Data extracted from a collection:
•••

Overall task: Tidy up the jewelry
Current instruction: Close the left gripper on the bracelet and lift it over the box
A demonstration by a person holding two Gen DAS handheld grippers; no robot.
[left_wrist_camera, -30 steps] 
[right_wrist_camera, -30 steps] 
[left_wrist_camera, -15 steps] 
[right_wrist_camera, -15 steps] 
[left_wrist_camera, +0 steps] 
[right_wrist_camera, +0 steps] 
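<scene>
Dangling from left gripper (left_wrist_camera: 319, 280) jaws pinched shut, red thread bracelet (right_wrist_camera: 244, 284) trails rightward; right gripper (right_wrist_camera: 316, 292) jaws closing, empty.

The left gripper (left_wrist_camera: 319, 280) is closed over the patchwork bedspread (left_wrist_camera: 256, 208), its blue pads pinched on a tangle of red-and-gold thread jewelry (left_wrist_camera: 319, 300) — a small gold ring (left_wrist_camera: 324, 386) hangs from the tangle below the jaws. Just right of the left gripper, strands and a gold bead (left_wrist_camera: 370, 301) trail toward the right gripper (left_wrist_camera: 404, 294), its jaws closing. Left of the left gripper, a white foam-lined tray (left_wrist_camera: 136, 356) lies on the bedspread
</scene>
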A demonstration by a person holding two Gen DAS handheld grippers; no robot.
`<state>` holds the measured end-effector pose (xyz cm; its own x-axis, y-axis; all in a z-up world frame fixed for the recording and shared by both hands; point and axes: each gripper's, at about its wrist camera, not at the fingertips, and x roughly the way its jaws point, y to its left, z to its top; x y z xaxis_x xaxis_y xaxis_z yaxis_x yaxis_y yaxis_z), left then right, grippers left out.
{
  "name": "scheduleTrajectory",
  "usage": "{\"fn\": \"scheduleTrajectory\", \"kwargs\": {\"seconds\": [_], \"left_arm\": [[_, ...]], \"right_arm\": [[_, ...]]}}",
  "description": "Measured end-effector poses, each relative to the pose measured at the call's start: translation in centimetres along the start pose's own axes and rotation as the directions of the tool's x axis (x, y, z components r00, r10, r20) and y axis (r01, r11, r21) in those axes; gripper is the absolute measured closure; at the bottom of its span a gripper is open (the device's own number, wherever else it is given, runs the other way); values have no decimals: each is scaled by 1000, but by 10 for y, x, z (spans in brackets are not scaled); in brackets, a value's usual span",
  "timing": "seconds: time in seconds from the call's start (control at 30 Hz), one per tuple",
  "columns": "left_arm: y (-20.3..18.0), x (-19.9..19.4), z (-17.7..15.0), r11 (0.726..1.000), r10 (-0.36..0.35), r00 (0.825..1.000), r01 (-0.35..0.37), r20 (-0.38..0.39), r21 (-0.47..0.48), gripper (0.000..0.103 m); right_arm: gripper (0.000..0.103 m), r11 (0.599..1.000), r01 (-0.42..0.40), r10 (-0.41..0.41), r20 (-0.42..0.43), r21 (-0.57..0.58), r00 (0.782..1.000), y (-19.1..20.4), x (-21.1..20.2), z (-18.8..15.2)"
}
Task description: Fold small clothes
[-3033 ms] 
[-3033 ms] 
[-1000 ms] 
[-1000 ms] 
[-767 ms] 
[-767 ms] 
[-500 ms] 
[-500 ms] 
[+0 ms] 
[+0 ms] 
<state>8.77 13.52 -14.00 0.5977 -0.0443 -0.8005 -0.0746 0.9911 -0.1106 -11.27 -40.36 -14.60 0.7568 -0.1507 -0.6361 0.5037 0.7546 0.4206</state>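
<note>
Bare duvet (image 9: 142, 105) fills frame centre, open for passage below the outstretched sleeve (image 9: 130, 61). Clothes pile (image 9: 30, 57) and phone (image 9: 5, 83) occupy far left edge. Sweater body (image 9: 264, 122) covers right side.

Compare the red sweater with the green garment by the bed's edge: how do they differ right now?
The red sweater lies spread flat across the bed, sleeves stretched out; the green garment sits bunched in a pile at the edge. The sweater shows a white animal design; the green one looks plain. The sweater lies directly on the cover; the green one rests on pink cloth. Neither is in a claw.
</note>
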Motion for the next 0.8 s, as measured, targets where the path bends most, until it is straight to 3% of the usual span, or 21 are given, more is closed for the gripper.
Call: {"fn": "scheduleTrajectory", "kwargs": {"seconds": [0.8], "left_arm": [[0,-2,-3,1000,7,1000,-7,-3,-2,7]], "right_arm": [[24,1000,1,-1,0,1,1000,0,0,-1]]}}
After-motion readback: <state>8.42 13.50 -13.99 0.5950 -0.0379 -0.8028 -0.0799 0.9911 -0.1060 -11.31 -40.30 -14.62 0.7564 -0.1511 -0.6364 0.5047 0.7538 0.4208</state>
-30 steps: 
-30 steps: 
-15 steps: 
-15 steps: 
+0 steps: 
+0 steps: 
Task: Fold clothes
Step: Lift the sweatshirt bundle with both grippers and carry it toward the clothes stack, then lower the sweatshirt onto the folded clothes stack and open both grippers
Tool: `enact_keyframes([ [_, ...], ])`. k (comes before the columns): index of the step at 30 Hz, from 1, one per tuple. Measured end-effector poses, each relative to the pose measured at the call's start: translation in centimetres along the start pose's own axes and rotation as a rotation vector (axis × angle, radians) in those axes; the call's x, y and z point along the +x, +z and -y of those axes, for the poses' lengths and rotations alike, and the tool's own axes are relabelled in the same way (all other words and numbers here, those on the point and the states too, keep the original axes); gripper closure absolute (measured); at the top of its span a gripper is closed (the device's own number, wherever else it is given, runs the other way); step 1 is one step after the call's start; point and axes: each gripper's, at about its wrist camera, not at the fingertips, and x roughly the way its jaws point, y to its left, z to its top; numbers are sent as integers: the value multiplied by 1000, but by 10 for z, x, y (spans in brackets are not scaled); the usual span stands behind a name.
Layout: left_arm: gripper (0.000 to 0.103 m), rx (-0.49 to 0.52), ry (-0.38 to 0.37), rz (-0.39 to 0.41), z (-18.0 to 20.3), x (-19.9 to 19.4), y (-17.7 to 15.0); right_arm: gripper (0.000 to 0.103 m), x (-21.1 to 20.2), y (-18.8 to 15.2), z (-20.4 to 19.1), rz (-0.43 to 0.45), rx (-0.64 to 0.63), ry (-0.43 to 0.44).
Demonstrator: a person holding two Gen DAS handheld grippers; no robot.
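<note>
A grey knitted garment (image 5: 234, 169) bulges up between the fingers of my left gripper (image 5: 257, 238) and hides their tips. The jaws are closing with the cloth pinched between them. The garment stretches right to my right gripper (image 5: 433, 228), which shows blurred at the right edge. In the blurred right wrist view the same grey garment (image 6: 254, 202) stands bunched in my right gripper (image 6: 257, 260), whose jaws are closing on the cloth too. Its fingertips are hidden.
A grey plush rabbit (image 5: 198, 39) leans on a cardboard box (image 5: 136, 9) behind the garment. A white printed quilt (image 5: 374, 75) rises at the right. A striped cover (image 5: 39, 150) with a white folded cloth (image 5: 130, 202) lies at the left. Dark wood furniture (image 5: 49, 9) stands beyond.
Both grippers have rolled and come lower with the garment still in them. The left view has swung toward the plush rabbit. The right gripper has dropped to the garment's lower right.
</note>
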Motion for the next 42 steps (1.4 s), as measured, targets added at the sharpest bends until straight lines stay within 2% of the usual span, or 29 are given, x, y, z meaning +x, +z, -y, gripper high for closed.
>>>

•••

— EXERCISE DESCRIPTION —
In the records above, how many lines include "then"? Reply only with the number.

— REPLY TO THE EXERCISE —
2